Hello, Is the following usage of auto proposed and evaluated:
void func(std::vector<auto> v);
It was valid in the Concepts TS, but it wasn't included in C++20 and hasn't been proposed.
I'm not sure about the syntax though, since auto everywhere else in C++ is introducing a variable. Here, it's not. array<T, auto> would make more sense, but isn't exactly in high demand.
IMHO that's why it makes sense that it wasn't taken into C++20.
(`auto` everywhere else in C++ is, kind of, introducing a variable; but I think it's also totally reasonable to think of `auto` as replacing a type T, as in `auto *f()`. So allowing it to replace the type T in `vector<T>` is defensible, if controversial. I think `vector<auto>` is vastly more defensible than `array<T, auto>`; in the latter `auto` is neither introducing a variable nor replacing a type.)
But as a practical note, it's worth mentioning that GCC has supported the Concepts-TS use of `auto` even in pre-C++20 modes since 2014.
GCC 4.9 produces a warning in -std=c++11 mode, accepts silently in -std=c++1y mode.

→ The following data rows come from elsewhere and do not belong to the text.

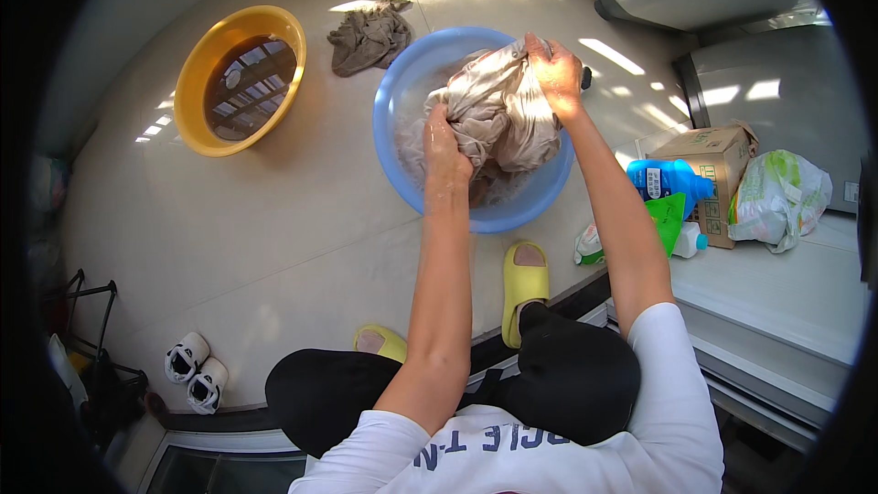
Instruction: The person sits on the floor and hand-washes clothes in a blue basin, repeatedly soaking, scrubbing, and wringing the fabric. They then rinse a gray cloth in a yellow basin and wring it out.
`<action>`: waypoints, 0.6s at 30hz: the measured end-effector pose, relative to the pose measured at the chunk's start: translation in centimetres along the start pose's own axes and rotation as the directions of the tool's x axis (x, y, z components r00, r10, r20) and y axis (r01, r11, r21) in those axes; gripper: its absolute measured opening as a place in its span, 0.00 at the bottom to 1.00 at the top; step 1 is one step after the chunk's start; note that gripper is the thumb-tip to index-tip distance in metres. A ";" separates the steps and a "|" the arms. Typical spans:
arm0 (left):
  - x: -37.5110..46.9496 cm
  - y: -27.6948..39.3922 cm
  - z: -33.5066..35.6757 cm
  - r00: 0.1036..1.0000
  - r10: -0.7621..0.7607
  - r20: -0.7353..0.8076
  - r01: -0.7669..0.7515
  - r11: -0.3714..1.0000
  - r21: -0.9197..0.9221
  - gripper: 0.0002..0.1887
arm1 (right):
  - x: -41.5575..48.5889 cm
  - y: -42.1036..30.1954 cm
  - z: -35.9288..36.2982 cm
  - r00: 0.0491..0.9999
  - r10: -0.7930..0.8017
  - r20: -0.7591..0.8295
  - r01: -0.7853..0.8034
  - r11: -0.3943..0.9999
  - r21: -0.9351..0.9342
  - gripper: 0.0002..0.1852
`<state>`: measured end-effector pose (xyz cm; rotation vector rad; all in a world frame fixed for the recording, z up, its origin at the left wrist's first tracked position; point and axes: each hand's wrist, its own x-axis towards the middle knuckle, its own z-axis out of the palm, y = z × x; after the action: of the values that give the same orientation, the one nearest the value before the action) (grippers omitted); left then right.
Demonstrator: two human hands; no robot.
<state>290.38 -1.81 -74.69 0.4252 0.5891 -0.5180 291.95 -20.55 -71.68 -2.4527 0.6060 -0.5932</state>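
A wet, pale beige cloth garment point(490, 106) is bunched between my two hands above a blue plastic basin point(405, 185). My left hand point(446, 151) grips its near left side, and wet suds cling to the wrist. At the far right end, my right hand point(554, 75) has the fabric bunched in its fingers. Below the garment, sudsy water point(415, 130) fills the basin, with more cloth partly showing in it. How much of the held garment dips into the water is hidden behind its folds.
A yellow basin point(195, 48) of dark water stands at the left, beside a crumpled grey-brown cloth point(374, 41) on the tiles. To the right are a blue detergent bottle point(665, 182), a cardboard box point(720, 165) and a plastic bag point(782, 199). White shoes point(195, 370) lie lower left.
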 end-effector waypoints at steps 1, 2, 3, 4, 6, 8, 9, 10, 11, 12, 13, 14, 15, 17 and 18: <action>-0.3 2.1 -0.2 0.995 0.088 0.049 -0.091 0.994 0.057 0.17 | 0.2 -0.4 -2.0 0.993 0.120 -0.015 -0.120 0.993 0.000 0.29; -0.5 3.3 -0.3 0.982 0.150 0.115 -0.162 0.982 0.102 0.17 | 1.3 2.3 -4.5 0.988 0.151 0.029 -0.153 0.964 0.216 0.26; -0.8 5.0 -1.5 0.971 0.182 0.152 -0.202 0.971 0.129 0.17 | 1.2 1.6 -6.4 0.973 0.169 0.158 -0.221 0.877 0.426 0.21; -1.0 5.9 -2.2 0.958 0.201 0.204 -0.234 0.961 0.151 0.17 | 1.3 2.0 -8.8 0.973 0.127 0.193 -0.196 0.897 0.397 0.20; -0.9 6.2 -2.9 0.951 0.241 0.195 -0.284 0.930 0.234 0.19 | 1.0 0.9 -12.2 0.973 0.045 0.225 -0.117 0.941 0.318 0.19; -1.4 5.9 -3.1 0.924 0.295 0.242 -0.365 0.870 0.332 0.20 | 0.4 -0.8 -15.2 0.965 -0.003 0.261 -0.090 0.935 0.344 0.18; -1.5 5.9 -3.1 0.920 0.307 0.245 -0.381 0.849 0.366 0.20 | 0.0 -2.5 -16.5 0.969 -0.037 0.244 -0.056 0.931 0.362 0.18; -1.5 6.3 -3.2 0.913 0.325 0.248 -0.402 0.819 0.408 0.20 | -0.4 -4.0 -17.2 0.969 -0.074 0.234 -0.009 0.942 0.335 0.18; -1.5 6.4 -3.2 0.904 0.345 0.251 -0.425 0.786 0.449 0.20 | -0.5 -5.4 -18.1 0.967 -0.113 0.227 0.039 0.951 0.308 0.18; -2.0 6.5 -2.8 0.880 0.394 0.264 -0.474 0.748 0.464 0.20 | -0.3 -6.0 -19.2 0.951 -0.122 0.282 0.046 0.964 0.262 0.18; -2.2 6.6 -2.7 0.889 0.389 0.242 -0.458 0.773 0.440 0.20 | -0.6 -7.2 -20.2 0.929 -0.128 0.347 0.044 0.970 0.240 0.18; -2.2 6.8 -2.4 0.896 0.388 0.216 -0.444 0.794 0.415 0.20 | -0.2 -7.4 -20.4 0.906 -0.131 0.403 0.008 0.956 0.292 0.18; -2.1 7.1 -2.1 0.899 0.391 0.197 -0.437 0.814 0.383 0.20 | 0.5 -7.4 -20.4 0.880 -0.147 0.452 -0.020 0.939 0.344 0.18; -2.2 7.6 -2.6 0.927 0.349 0.135 -0.374 0.874 0.311 0.20 | -0.1 -6.2 -18.5 0.830 -0.033 0.556 -0.212 0.905 0.370 0.21; -2.1 7.8 -3.1 0.936 0.341 0.090 -0.353 0.905 0.239 0.20 | 0.4 -4.6 -17.5 0.787 0.016 0.617 -0.185 0.960 0.211 0.23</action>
<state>292.04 6.70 -73.97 0.7429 0.3905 -0.2578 284.44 -24.18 -55.62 -2.1583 0.3534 0.1774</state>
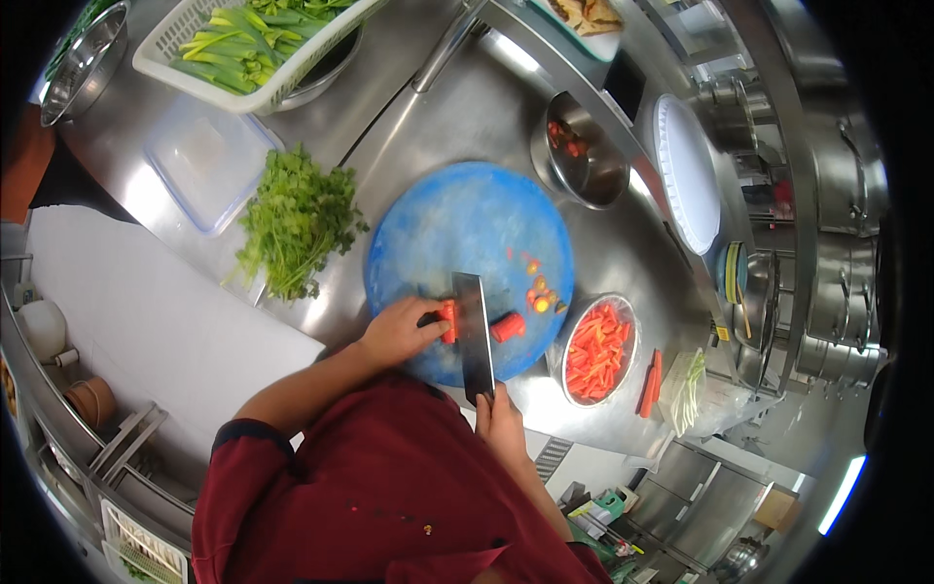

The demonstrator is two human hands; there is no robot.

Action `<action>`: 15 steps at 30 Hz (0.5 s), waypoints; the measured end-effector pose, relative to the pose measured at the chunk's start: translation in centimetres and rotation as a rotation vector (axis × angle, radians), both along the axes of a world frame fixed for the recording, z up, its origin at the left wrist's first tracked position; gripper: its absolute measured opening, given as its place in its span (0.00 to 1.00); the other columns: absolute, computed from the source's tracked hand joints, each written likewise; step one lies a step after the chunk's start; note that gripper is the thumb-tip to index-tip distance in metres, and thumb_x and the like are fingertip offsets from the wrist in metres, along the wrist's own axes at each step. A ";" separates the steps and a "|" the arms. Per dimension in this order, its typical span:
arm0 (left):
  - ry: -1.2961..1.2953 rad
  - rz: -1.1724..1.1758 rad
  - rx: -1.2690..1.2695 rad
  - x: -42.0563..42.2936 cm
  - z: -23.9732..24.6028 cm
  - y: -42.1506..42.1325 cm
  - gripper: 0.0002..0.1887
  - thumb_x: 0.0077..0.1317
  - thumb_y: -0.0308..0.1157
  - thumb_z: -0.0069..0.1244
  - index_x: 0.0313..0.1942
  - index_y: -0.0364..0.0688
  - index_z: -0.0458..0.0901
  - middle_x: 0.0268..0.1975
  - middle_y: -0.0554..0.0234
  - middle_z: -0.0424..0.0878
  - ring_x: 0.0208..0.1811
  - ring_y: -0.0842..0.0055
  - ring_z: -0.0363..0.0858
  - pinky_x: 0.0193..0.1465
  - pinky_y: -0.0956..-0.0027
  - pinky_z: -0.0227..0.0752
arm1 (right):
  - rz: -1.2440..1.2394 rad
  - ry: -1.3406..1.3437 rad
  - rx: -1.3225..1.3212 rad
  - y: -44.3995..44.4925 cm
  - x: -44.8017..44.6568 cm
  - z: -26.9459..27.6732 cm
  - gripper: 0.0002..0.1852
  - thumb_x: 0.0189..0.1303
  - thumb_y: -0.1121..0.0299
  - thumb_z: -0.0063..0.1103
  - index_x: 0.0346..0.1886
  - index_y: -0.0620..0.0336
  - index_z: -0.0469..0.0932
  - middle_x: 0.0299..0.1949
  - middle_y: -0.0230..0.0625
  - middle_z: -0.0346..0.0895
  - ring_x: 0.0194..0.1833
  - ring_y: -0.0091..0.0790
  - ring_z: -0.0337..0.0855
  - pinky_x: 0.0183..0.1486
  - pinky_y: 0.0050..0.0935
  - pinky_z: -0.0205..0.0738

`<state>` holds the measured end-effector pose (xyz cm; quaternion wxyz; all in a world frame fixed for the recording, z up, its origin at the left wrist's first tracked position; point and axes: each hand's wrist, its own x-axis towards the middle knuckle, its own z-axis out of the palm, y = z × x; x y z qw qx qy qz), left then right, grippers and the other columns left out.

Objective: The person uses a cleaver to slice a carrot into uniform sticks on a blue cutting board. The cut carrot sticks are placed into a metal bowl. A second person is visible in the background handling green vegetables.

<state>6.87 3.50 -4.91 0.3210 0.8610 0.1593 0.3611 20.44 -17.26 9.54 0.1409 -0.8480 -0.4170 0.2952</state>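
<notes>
My right hand (502,421) grips a cleaver (476,336), its broad blade lying over the lower part of a round blue cutting board (467,219). Just left of the blade, my left hand (405,328) presses an orange-red carrot piece (449,321) on the board. A thick carrot chunk (508,328) lies right of the cleaver. Small carrot ends and scraps (541,301) are scattered near the board's right edge. Beside the board stands a plastic-lined metal container (598,350) full of cut carrot sticks.
Cilantro (299,219) lies left of the board, near a clear plastic lid (211,168). A steel bowl (584,157) with red scraps stands beyond the board. A white basket (270,95) holds green leafy stalks. Whole carrots (650,383) lie at right. Another person's arm (29,160) shows at far left.
</notes>
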 end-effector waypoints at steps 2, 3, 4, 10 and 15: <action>-0.007 0.007 -0.034 0.0 -0.1 -0.1 0.19 0.59 0.28 0.66 0.52 0.52 0.88 0.55 0.61 0.84 0.47 0.60 0.85 0.47 0.59 0.82 | 0.029 -0.005 -0.004 0.3 -0.3 0.3 0.18 0.75 0.70 0.58 0.64 0.63 0.72 0.45 0.62 0.84 0.42 0.68 0.86 0.42 0.58 0.82; -0.011 0.011 -0.032 0.1 -0.1 -0.1 0.19 0.59 0.29 0.66 0.52 0.52 0.88 0.55 0.62 0.84 0.47 0.61 0.85 0.47 0.60 0.82 | 0.041 -0.015 -0.001 0.6 -0.4 0.6 0.18 0.75 0.71 0.58 0.64 0.62 0.72 0.46 0.61 0.84 0.42 0.68 0.86 0.42 0.58 0.82; -0.014 0.015 -0.030 0.0 -0.2 -0.1 0.19 0.59 0.29 0.66 0.52 0.52 0.88 0.55 0.62 0.84 0.47 0.61 0.85 0.47 0.60 0.82 | 0.045 -0.013 0.011 0.4 -0.4 0.7 0.18 0.75 0.71 0.58 0.65 0.62 0.72 0.47 0.61 0.84 0.42 0.68 0.86 0.42 0.58 0.82; 0.005 0.042 0.028 0.0 -0.1 0.0 0.13 0.61 0.32 0.64 0.47 0.51 0.88 0.54 0.64 0.84 0.45 0.64 0.83 0.47 0.63 0.81 | 0.020 0.013 0.021 0.4 -0.5 1.1 0.18 0.75 0.71 0.58 0.64 0.63 0.72 0.46 0.62 0.84 0.42 0.69 0.86 0.42 0.57 0.81; 0.027 0.053 0.024 0.1 0.2 0.0 0.12 0.60 0.34 0.65 0.44 0.50 0.87 0.53 0.65 0.83 0.45 0.65 0.82 0.48 0.64 0.80 | -0.048 0.055 -0.016 0.8 -0.3 1.6 0.16 0.75 0.71 0.59 0.63 0.62 0.73 0.41 0.63 0.85 0.41 0.68 0.87 0.41 0.57 0.81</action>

GCC 5, 6, 7 produce an error in -std=c++11 mode, accept silently in -std=c++14 mode.
GCC 8, 9 produce an error in -std=c++11 mode, warn in -std=c++14 and -std=c++17 modes, warn in -std=c++2a mode unless -fconcepts.
GCC 10+ produce an error in -std=c++11 mode, warn in -std=c++14 and -std=c++17 modes, accept silently in -std=c++20 mode.
Pre-C++20, this was a common stumbling block in my intro training classes: students would naturally write `auto` in the parameter list, it would compile fine for some people and not for others, and then I'd have to explain that that usage wasn't portable — yet. C++20 kind of fixed that issue, because now the construct is legal C++... except for `vector<auto>`. I'd personally prefer for GCC to just add an on-by-default warning for it in -std=c++20 mode, rather than hope it would ever be standardized, because I don't think it produces much benefit.